The Story of Jazz-Funk, with Colin Curtis, Greg Wilson & Mike Shaft – podcast

L-R: Greg Wilson, Mike Shaft, Cleveland Anderson, Richard Searling, Colin Curtis, Hewan Clarke, Jonathan Manchester at Tiffany’s 1983. Source: Greg Wilson

Music from Northern England has a vast history, immense impact, and is criminally under-documented. Whilst a few famous artists, scenes and cities get consistently cited, there are many other overlooked moments that tie the cultural tapestry of the North together.

The State of the Arts are proud to be starting a new digital exhibition project focusing on these moments that make up the North’s musical landscape. Through podcast interviews and written pieces, we’ll cover all the scenes that you need to know about.

To start, we’re focusing on the Jazz-Funk era of the late 70s and early 80s that took over the North and Midlands. We enlisted three key characters from the scene that drove its success in Manchester, the North West and beyond – DJs Colin Curtis, Mike Shaft and Greg Wilson.

Our discussion was recorded at Reform Radio, who aired it on 25th Feb. You can listen back to our conversation here, which includes some of the scene’s biggest tracks.

A version of the chat is available on our podcast (see page bottom), with music removed for copyright reasons. A transcript of this version is available here.


“Is it jazz? Is it funk? What is it?”

Colin Curtis recalls the early discussions about what to name the new style of jazz-based funk music (or funk-based jazz music) that he and his peers span out to crowds of thousands in the late 70s. It was only after the scene was in full swing that it was labelled Jazz-Funk, by which point it was much more than an intersection of jazz and funk, instead a genre-fluid zeitgeist with an ethos of obsession and experimentation.

From roughly 1976 to 1983, the Jazz-Funk scene gripped the North. People would flock to clubs and tune into radio stations religiously to hear the best Jazz-Funk selections that the DJs influencing the scene could find. It came just after Northern Soul, and just before rave, two of the most celebrated scenes in British music. And despite being just as important to those who lived through it, history has been much more attentive to these other events.

To retell the story of Jazz-Funk, we spoke to three DJs who orchestrated its success. Colin Curtis, one of the country’s legendary club DJs, who was integral to Northern Soul and still DJs regularly, performing his first Boiler Room in 2022. Mike Shaft, whose role as a radio DJ in Manchester brought Jazz-Funk to millions of listeners. And Greg Wilson, who alongside a celebrated DJing career has spent time documenting British music history himself.
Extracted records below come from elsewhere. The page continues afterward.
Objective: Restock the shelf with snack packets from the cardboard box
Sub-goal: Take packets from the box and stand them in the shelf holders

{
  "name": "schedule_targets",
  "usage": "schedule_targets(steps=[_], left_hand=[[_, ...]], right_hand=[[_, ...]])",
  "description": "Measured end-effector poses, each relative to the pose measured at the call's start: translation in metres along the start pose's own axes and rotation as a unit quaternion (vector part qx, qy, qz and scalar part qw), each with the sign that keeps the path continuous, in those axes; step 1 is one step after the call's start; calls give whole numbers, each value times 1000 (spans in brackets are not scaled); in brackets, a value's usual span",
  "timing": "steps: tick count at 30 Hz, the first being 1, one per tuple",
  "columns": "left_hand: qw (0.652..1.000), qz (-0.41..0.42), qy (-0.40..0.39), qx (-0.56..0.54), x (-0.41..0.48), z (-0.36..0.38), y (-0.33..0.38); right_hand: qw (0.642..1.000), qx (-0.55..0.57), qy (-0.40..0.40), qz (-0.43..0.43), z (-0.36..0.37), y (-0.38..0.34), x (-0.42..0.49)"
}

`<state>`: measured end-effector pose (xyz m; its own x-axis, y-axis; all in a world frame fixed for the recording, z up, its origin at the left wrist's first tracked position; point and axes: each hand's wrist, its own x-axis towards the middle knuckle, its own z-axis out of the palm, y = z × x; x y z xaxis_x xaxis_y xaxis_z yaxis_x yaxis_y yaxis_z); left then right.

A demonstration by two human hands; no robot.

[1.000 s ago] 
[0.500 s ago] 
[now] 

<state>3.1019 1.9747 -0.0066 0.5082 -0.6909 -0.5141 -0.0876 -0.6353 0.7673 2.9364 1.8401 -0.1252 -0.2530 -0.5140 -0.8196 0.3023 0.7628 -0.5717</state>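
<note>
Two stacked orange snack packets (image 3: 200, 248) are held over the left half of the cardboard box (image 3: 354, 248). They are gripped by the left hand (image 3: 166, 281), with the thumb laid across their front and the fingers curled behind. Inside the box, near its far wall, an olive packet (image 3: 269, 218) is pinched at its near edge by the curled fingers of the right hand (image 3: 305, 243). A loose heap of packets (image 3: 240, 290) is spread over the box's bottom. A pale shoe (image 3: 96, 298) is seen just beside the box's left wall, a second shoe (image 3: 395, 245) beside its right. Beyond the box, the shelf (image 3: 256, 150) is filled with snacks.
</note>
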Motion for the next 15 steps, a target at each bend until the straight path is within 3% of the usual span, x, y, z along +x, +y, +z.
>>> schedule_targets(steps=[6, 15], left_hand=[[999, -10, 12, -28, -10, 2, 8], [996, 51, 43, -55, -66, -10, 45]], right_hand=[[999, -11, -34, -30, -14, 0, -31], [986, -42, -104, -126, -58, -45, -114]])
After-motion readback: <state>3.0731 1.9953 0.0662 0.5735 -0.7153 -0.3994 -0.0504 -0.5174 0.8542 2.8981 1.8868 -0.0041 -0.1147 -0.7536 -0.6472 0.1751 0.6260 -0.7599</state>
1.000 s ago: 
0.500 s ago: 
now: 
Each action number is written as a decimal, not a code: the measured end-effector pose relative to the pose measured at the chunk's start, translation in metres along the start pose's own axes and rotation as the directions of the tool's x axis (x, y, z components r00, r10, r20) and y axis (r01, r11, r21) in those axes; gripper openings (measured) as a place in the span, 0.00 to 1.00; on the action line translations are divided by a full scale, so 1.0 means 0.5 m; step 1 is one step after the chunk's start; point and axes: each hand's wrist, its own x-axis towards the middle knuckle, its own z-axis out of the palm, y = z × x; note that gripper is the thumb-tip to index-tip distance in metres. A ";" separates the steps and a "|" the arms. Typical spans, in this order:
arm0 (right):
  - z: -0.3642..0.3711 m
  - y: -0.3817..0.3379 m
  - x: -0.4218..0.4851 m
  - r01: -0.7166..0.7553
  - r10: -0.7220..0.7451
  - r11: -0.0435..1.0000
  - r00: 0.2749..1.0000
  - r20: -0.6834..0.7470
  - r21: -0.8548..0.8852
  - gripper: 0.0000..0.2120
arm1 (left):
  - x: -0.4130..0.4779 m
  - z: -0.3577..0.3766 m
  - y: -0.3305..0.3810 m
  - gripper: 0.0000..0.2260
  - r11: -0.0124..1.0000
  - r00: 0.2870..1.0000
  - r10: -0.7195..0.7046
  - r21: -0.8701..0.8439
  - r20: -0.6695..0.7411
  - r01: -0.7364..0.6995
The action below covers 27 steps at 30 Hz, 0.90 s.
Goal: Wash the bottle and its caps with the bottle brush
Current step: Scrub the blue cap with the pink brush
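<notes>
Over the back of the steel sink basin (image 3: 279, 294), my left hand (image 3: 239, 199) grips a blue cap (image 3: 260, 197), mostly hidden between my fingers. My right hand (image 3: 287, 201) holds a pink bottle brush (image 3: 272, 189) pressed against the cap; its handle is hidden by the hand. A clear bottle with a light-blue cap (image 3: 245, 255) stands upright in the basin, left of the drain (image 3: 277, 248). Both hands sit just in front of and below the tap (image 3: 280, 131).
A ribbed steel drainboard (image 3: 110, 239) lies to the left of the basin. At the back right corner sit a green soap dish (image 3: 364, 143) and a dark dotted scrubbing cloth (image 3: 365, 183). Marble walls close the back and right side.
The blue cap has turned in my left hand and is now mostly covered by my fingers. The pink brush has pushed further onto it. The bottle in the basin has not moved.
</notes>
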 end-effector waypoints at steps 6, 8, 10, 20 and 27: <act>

Mike Shaft (left), Colin Curtis (middle), Greg Wilson (right) at Reform Radio

Mike Shaft (left), Colin Curtis (middle), Greg Wilson (right) at Reform Radio

The blueprints for Jazz-Funk were laid by Northern Soul. The soundtrack of the 1970s in the North and Midlands, Northern Soul was characterised by British DJs identifying obscure 1960s motown and R&B records imported from the USA, then playing them out to clubs of locals who would dance all night to this rare exciting music.
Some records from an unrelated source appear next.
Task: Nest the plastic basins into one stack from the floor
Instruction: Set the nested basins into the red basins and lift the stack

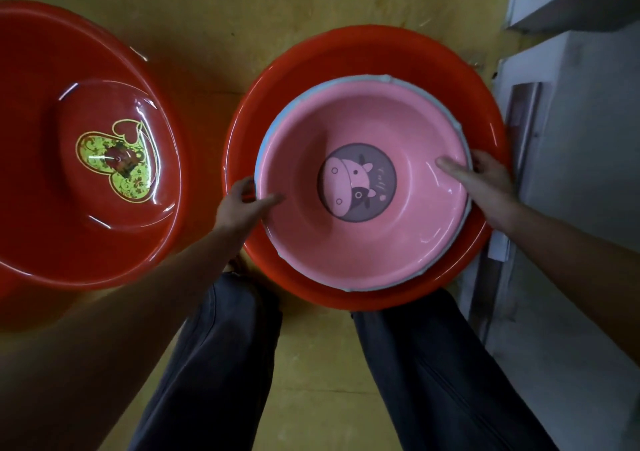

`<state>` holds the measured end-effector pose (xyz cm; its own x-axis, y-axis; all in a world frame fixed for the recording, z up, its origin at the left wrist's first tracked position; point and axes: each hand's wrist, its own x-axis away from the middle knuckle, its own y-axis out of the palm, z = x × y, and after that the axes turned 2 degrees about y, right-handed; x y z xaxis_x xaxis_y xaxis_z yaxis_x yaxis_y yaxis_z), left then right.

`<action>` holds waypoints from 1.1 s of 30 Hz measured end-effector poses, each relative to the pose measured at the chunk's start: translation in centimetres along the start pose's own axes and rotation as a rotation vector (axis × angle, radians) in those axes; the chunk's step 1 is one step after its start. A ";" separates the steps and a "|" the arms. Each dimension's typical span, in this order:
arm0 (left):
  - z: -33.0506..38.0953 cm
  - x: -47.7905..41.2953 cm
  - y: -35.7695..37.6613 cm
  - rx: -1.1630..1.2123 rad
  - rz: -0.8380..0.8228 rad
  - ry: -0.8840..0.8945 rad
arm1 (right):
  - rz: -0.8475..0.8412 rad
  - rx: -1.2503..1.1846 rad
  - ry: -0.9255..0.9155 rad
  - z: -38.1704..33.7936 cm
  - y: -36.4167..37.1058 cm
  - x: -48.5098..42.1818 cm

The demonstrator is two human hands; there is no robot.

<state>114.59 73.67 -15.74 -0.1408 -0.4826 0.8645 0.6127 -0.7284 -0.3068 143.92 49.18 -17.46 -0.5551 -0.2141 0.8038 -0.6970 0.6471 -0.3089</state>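
Note:
A pink basin (363, 243) with a cartoon cow print on its bottom sits inside a light blue basin (273, 125), of which only the rim shows. Both rest in a wider red basin (346, 52) on the floor at centre right. My left hand (239, 205) grips the pink basin's left rim, thumb inside. My right hand (485, 180) grips its right rim, thumb inside too. A second, larger red basin (52, 243) with a green and gold heart print lies on the floor at the left, apart from the stack.
The floor (311, 364) is yellow-brown. My legs (225, 364) in dark trousers stand just below the stack. A grey wall with a ledge (571, 7) and a vertical frame runs along the right side, close to the stacked basins.

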 end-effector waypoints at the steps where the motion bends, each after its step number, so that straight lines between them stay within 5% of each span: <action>1: -0.1 0.5 -0.3 -0.019 0.080 0.039 | 0.069 0.055 -0.045 -0.3 -0.4 0.2; 6: -1.0 1.4 -1.4 0.155 0.324 -0.074 | 0.283 0.314 -0.132 -1.6 -2.2 0.1; 10: -1.3 0.4 -1.0 0.243 0.125 -0.204 | 0.133 0.323 0.057 -2.1 -2.5 -1.2; 14: -1.6 -0.7 -1.1 0.161 0.058 -0.097 | 0.098 0.259 0.056 -1.6 -2.2 -2.2; 33: -0.5 4.3 -4.3 0.137 0.096 -0.153 | 0.097 0.355 -0.068 -4.3 -3.1 3.1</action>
<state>110.96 74.43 -10.89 0.0368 -0.4594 0.8875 0.7190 -0.6046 -0.3428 146.35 49.67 -11.78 -0.6468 -0.2205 0.7301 -0.7472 0.3751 -0.5486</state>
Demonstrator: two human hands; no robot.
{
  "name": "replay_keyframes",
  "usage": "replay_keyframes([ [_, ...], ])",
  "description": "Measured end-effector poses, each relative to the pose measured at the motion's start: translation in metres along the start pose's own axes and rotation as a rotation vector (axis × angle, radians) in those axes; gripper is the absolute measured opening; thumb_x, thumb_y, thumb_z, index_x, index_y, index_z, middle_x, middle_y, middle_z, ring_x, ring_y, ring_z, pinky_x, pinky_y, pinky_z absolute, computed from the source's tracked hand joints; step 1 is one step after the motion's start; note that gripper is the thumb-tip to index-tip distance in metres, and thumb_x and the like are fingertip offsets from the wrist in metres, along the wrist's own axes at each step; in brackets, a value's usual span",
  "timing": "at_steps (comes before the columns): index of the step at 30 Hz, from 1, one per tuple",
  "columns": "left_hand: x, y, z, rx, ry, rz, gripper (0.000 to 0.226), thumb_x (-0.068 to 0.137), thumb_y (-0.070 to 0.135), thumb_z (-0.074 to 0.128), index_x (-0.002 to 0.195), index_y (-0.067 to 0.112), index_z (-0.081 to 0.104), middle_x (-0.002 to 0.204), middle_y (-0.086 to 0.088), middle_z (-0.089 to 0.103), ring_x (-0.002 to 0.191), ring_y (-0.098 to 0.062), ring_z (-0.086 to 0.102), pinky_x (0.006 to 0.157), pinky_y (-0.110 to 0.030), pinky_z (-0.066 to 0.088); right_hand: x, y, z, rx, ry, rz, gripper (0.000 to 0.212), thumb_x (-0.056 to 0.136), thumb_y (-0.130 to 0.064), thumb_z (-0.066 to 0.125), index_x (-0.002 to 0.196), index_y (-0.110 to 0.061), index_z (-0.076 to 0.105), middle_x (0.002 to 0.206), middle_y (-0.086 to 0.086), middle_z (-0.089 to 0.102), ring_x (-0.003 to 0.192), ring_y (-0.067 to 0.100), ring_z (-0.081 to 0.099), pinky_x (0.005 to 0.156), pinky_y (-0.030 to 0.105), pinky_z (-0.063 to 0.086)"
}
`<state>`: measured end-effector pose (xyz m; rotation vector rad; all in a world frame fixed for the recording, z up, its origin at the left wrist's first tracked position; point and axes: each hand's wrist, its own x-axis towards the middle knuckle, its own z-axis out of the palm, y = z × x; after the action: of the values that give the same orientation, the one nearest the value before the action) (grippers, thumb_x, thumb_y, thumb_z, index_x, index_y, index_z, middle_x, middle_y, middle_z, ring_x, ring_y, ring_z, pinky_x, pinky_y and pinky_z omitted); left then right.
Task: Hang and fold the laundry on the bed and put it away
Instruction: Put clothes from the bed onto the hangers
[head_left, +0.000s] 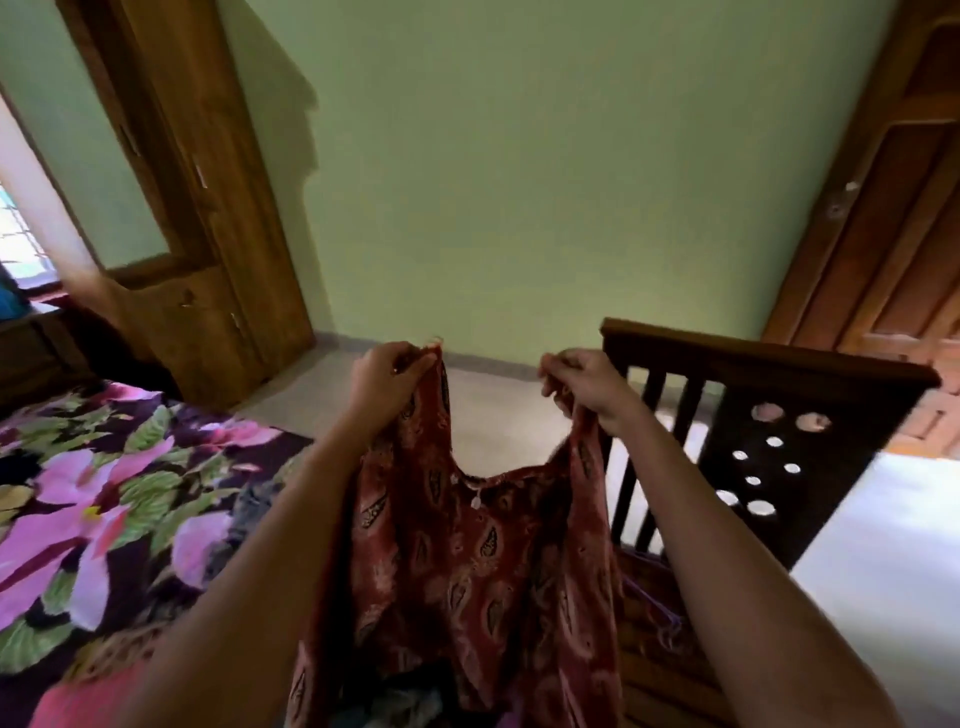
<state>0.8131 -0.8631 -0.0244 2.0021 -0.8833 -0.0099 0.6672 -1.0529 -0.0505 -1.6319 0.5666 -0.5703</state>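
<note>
Wall (519, 156), pale green, filled most of what I saw, with a tall wooden cupboard (208, 234) against it on the left and a wooden door (893, 234) on the right. Below and to my left lay the bed (93, 519) under its big flowered sheet. A dark wooden rail (769, 415), slatted and pierced with round holes, stood just right of my arms.

Between bed and rail hung the red patterned dress (467, 561), lifted into the air with its neckline sagging in a curve between my hands. My left hand (389, 379) pinched one shoulder strap at its very top. My right hand (582, 387) was curled round the other strap, holding it bunched. More laundry (405, 706) seemed to lie heaped under the hem, too dark to tell apart. A small pale tag (475, 501) dangled at the middle of the neckline.

The risks, as I judged them: the left pinch was thin, so a shake to straighten the cloth could pull that strap free and drop half the dress onto the heap. The right side hung close to the rail, where the fabric might catch on a slat or corner if I swung it.
</note>
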Motion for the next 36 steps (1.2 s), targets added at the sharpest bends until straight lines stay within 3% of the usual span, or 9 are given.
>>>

Then as the 70s progressed, so did the sound that Northern Soul DJs like Colin Curtis and some of his contemporaries were pushing. Their sets began to feature contemporary music at points in the night when experimenting was permitted.
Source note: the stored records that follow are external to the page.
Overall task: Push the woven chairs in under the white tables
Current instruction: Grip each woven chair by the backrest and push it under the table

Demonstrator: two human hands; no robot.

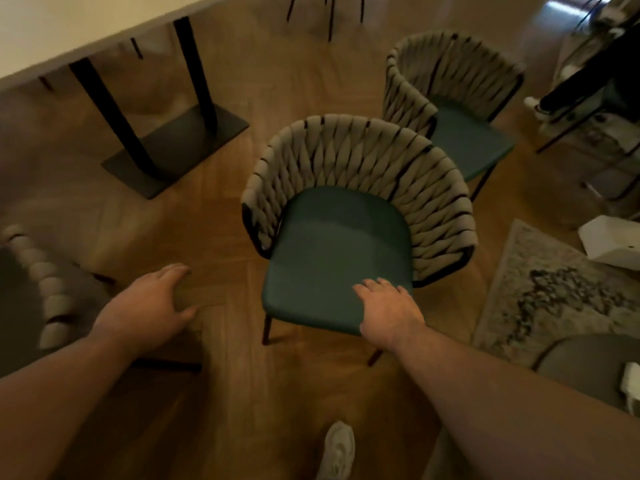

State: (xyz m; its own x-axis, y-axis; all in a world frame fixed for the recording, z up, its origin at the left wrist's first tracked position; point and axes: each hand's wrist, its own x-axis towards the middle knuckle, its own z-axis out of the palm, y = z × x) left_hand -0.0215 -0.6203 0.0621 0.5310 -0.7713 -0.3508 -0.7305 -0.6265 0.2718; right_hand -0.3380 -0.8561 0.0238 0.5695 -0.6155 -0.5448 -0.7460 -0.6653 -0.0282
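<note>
The chair [339, 244] is stood on the floor [214, 230], well apart from the table [69, 26] at its far left, with its seat front turned toward the person. The right hand [391, 310], the nearer 1, is laid flat on the seat's near edge, gripping nothing. The left hand [149, 299] is held beside the chair, loosely spread and empty.

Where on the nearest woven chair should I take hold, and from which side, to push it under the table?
Probably the top rim of the woven back, one hand on each end of its curve, reaching from the open front facing you. The flat green seat, where the right hand rests, offers only a press; the rim allows a curled grip and steering.
</note>
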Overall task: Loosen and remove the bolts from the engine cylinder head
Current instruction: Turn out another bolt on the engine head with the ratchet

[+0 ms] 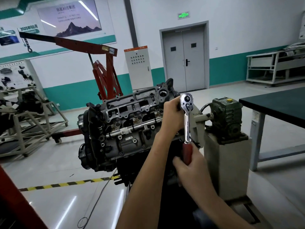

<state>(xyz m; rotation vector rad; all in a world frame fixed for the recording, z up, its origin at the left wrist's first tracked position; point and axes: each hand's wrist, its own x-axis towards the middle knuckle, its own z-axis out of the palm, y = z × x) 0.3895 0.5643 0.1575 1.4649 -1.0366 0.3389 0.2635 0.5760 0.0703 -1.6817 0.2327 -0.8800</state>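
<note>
While my right hand [191, 164] wraps the red handle of the ratchet wrench [187, 123] and my left hand [171, 113] grips its top at the right end of the cylinder head [132, 109], the bolt hides beneath; a crooked pull could slip it off.

A chrome-silver ratchet wrench with a dark red grip [187, 123] is set against a dull grey cast-metal engine cylinder head [132, 106], which is marked with darker, blackened patches. An olive-green gearbox housing [226, 116] is topped by a small yellow round cap [229, 100]. A steel engine hoist [105, 76] is painted red. The white painted wall [247, 22] is crossed by a teal band. A strip of yellow-and-black diagonal hazard tape [66, 184] is laid on the glossy pale grey floor [49, 162]. A flat dark green table top [280, 103] and a pale grey double door [184, 60] are shown.
</note>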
This was a dramatic departure – Northern Soul had been all about rare, old imports for crowd-pleasing. But the 70s had produced a new breed of black music for dancing that couldn’t be ignored. Gil Scot Heron, Donald Byrd, Herbie Hancock, Lonnie Liston Smith and many more put out higher tempo, rhythmically interesting records in the decade that the DJs felt compelled to play out to crowds. Though not accepted by everyone at the time, the shift in musical style and focus on contemporary artists marked the start of Jazz-Funk’s dominant period.

“It was a changing of the guard,” described Curtis. “We’ve got 14 or 15,000 coming to the All-Dayers… they went from the baggy trousers and the t-shirts, to hawaiian shirts, plastic sandals and whistles”

Rafters in Manchester, Colin Curtis (Middle) & John Grant (Right). Source: Colin Curtis

Rafters in Manchester, Colin Curtis (Middle) & John Grant (Right). Source: Colin Curtis

Meanwhile in Manchester, the nightclub Explosion was introducing the funk of James Brown to the likes of DJ Mike Shaft. Shaft took on this new style of black music and played it back to club crowds in Manchester; when Shaft took over the soul show on Piccadilly Radio in 1978, which was listened to by millions of people every day, the same breaking Jazz-Funk Mike was playing in clubs was shared with an even bigger audience.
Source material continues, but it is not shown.